**Your goal**
Output must match the data below exactly from its first line through the line that contains "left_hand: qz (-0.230", with no other line.

==== Material provided

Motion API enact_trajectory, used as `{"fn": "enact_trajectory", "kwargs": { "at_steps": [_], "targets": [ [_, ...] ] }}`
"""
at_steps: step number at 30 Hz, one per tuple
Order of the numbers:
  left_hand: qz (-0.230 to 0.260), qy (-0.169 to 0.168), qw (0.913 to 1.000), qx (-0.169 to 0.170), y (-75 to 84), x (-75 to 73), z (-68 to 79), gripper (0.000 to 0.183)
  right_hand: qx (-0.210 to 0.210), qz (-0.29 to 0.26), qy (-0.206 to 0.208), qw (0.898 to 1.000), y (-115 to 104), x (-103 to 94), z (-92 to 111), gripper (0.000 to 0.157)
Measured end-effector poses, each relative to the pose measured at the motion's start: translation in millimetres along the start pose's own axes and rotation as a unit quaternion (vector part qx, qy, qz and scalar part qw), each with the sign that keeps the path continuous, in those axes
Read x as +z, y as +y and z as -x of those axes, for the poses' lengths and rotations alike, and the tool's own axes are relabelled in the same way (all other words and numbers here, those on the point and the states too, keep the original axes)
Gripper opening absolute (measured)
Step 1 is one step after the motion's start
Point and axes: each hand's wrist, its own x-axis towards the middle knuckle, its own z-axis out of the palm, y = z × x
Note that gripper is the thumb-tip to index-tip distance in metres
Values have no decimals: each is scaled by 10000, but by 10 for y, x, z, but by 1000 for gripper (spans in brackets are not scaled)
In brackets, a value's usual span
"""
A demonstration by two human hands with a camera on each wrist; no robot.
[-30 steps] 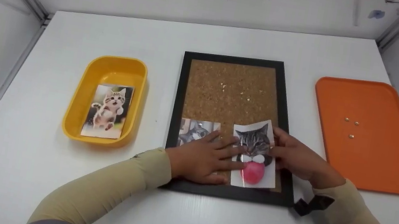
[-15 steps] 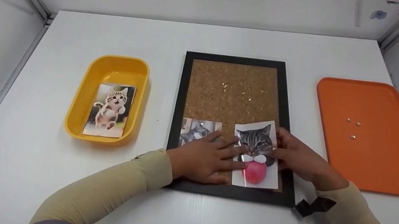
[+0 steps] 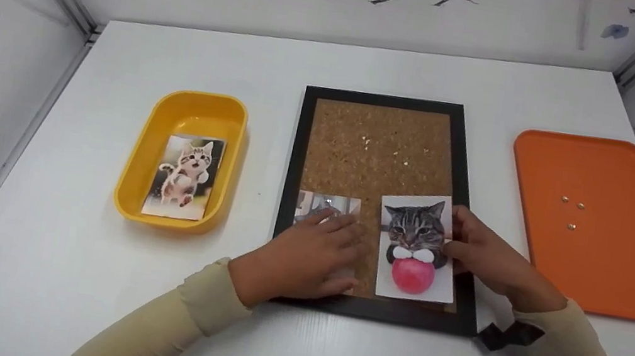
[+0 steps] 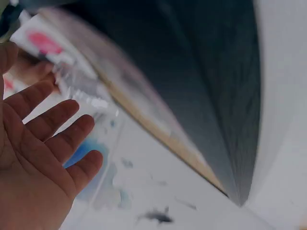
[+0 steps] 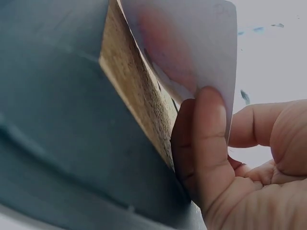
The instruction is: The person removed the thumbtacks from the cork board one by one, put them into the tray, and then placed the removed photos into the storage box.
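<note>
My right hand (image 3: 484,249) pinches the right edge of a photo card (image 3: 416,244) showing a grey tabby cat with a pink ball. The card lies tilted over the lower right of a black-framed cork board (image 3: 378,156); in the right wrist view, the card (image 5: 211,43) stands off the cork, fingers behind it and thumb in front. My left hand (image 3: 305,252), fingers extended, is over a second cat photo (image 3: 345,205) at the board's lower left and hides most of it. In the left wrist view the left hand (image 4: 43,139) shows its palm and spread fingers.
A yellow bin (image 3: 130,174) at the left holds a kitten photo (image 3: 187,176). On the right, an orange tray (image 3: 609,269) carries three small pushpins (image 3: 571,226). Several shiny pins (image 3: 406,163) dot the upper cork. Patterned walls enclose the white table (image 3: 184,55).
My left hand has drawn left, off the tabby photo, its fingers closer together. The right hand keeps its pinch on that photo. The whole view has shifted slightly.
</note>
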Motion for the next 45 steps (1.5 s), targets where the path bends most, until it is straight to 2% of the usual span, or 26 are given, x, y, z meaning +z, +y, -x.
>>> {"fn": "enact_trajectory", "kwargs": {
  "at_steps": [4,8,13,15,17,19,21,22,24,29,35,40,45],
  "targets": [
    [417,886,9948,-264,-147,-183,280,49,19,15,59,10000,-2,-19,16,48],
    [466,1868,9795,-588,-369,-314,615,45,55,40,112,9999,-4,-43,38,49],
    [134,2363,9617,-1384,-703,-387,1103,46,66,16,144,9999,12,-65,55,49],
    [107,2511,9518,-1758,-858,-392,1310,48,44,0,136,9999,21,-72,61,49],
    [146,2594,9383,-2282,-1010,-382,1525,51,5,-66,88,9999,27,-75,67,49],
    [286,2517,9234,-2882,-1139,-359,1736,55,-36,-135,13,9999,31,-78,74,48],
    [457,2298,9098,-3426,-1227,-320,1908,59,-79,-195,-53,9998,35,-81,78,47],
    [554,2143,9057,-3615,-1257,-294,1980,62,-80,-214,-77,9997,33,-83,81,46],
    [754,1823,9031,-3814,-1298,-243,2084,68,-70,-174,-76,9998,28,-89,82,46],
    [918,1233,9043,-3983,-1323,-148,2182,79,-2,-37,-10,10000,-20,-108,69,49],
    [824,929,9003,-4171,-1338,-99,2179,83,74,68,-8,9999,-126,-101,48,51],
    [764,694,8971,-4295,-1362,-24,2179,84,-87,173,-43,9998,-243,-67,12,49],
    [767,510,8978,-4306,-1380,12,2193,86,-275,198,-147,9993,-353,-30,-75,47]
  ]
}}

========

**Final answer**
Motion API enact_trajectory, used as `{"fn": "enact_trajectory", "kwargs": { "at_steps": [_], "targets": [ [_, ...] ] }}`
"""
at_steps: step number at 30 Hz, one per tuple
Order of the numbers:
  left_hand: qz (-0.230 to 0.260), qy (-0.169 to 0.168), qw (0.913 to 1.000), qx (-0.169 to 0.170), y (-75 to 84), x (-75 to 73), z (-68 to 79), gripper (0.000 to 0.183)

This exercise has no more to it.